OCRing Books: Rebuilding from Scratch 

by Mordenkainen [March 2002] 



This is a brief instruction manual to successfully OCRing books with reasonably complex layout/formatting and/or inlaid 
pictures. Please note that many other techniques exist and simpler books can usually be OCR’d with good results by 
directly outputting to PDF. Rebuilding from Scratch is a time (and patience) consuming way to OCR books. These are 
some of the things I've figured out and not an absolute bible to follow blindly. 

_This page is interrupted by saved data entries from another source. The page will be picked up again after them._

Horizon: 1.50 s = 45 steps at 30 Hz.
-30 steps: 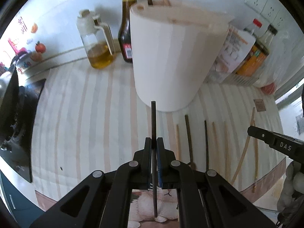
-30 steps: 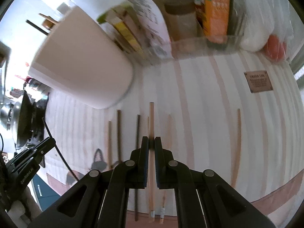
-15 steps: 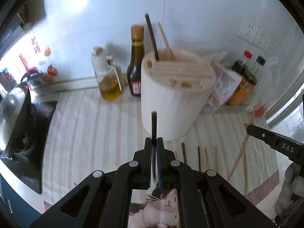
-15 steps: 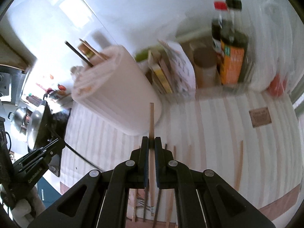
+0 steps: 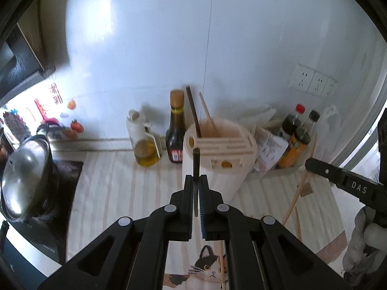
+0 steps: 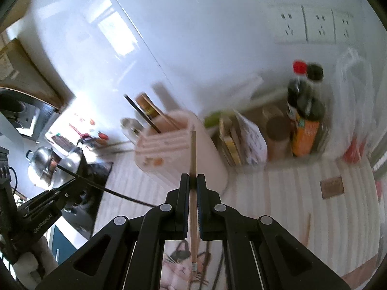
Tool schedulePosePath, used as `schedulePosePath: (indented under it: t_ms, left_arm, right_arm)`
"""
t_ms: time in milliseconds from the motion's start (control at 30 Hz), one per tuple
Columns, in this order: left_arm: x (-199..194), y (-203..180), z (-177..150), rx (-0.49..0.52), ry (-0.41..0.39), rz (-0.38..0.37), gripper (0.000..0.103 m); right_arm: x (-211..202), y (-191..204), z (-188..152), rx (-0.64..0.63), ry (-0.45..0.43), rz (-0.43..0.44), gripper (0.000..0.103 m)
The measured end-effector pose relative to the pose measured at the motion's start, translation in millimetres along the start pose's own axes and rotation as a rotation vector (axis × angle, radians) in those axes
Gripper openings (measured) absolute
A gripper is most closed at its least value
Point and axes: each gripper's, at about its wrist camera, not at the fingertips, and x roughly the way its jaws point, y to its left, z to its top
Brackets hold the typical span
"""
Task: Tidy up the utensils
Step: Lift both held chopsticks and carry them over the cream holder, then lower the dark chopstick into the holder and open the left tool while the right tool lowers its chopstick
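My left gripper (image 5: 196,178) is shut on a dark chopstick (image 5: 196,162), held high above the counter, its tip pointing toward the white utensil holder (image 5: 217,166). My right gripper (image 6: 193,177) is shut on a light wooden chopstick (image 6: 193,152), also raised, in front of the same holder (image 6: 169,159). The holder has a slotted top with two chopsticks (image 5: 193,111) standing in it. The right gripper (image 5: 348,183) with its chopstick shows at the right of the left wrist view; the left gripper (image 6: 55,195) shows at lower left of the right wrist view.
An oil jug (image 5: 145,145) and a dark sauce bottle (image 5: 176,130) stand left of the holder. Bottles and packets (image 5: 295,140) fill a tray on its right. A steel pot (image 5: 24,176) sits on the stove at left. A loose chopstick (image 6: 307,227) lies on the striped counter.
Both grippers have lifted up and away from the counter with their chopsticks; the holder now looks smaller and is seen from above, and the row of loose chopsticks has dropped out of sight.
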Motion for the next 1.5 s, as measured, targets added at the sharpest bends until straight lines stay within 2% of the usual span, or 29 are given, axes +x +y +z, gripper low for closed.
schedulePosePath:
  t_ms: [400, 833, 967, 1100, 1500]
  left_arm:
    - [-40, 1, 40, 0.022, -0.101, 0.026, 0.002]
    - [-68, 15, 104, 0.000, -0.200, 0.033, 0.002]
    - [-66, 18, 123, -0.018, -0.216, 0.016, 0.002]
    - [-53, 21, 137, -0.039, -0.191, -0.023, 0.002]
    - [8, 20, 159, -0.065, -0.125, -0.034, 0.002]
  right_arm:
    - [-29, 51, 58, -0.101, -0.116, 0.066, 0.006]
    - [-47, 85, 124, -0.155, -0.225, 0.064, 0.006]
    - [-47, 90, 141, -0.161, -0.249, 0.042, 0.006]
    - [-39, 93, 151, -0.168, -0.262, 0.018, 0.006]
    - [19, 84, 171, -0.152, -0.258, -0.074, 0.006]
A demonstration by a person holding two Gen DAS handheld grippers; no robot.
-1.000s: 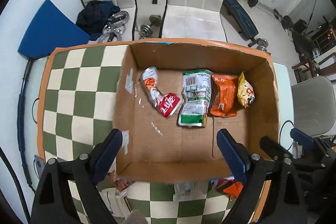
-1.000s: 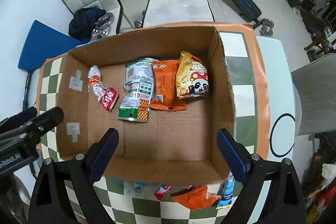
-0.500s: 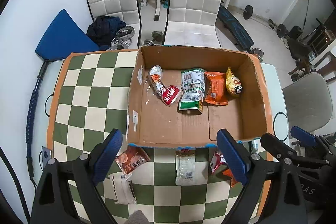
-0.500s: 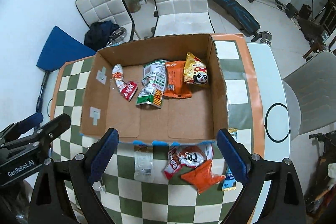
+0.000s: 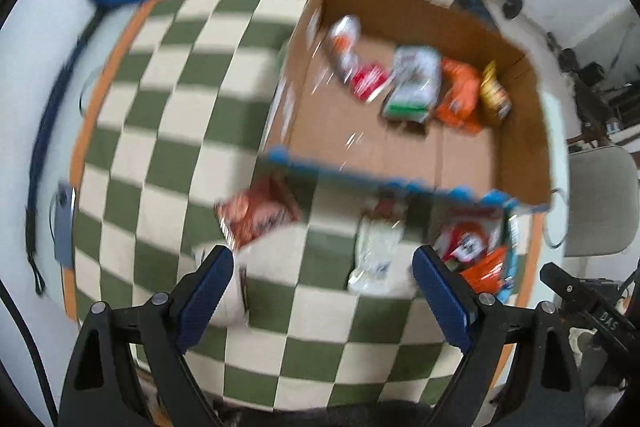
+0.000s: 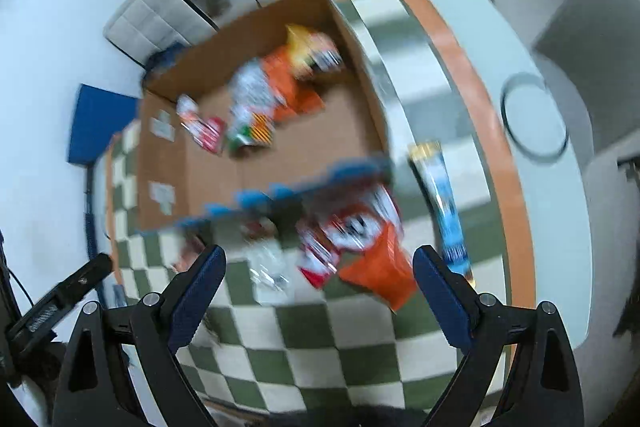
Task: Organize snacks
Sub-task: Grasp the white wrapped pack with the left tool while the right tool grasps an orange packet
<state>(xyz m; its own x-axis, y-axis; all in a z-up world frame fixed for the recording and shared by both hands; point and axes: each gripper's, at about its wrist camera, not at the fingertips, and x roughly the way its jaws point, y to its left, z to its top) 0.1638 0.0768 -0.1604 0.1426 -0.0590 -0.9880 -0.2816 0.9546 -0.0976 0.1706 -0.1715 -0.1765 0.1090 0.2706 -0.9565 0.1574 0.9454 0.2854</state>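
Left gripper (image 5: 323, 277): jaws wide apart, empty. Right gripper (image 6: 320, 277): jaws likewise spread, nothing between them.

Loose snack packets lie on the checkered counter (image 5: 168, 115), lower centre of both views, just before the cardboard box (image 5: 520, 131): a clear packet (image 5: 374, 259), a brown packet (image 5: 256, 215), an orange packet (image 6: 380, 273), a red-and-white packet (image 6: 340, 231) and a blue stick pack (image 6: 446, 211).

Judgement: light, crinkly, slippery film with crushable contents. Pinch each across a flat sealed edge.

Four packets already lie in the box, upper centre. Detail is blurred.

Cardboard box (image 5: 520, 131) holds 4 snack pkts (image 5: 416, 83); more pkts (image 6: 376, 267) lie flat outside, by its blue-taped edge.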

Final Note: Although this is presented as a series of steps they don't need to be exactly as presented. You can scan 
batches of pages, work on them, OCR them and then scan another batch and repeat the process. 



SOFTWARE 



There are many software apps that do the same (or more) than the apps I'll be referring to in this document. I use Paint 
Shop Pro, ReadIRIS, Microsoft Word and JAWS PDF Producer. 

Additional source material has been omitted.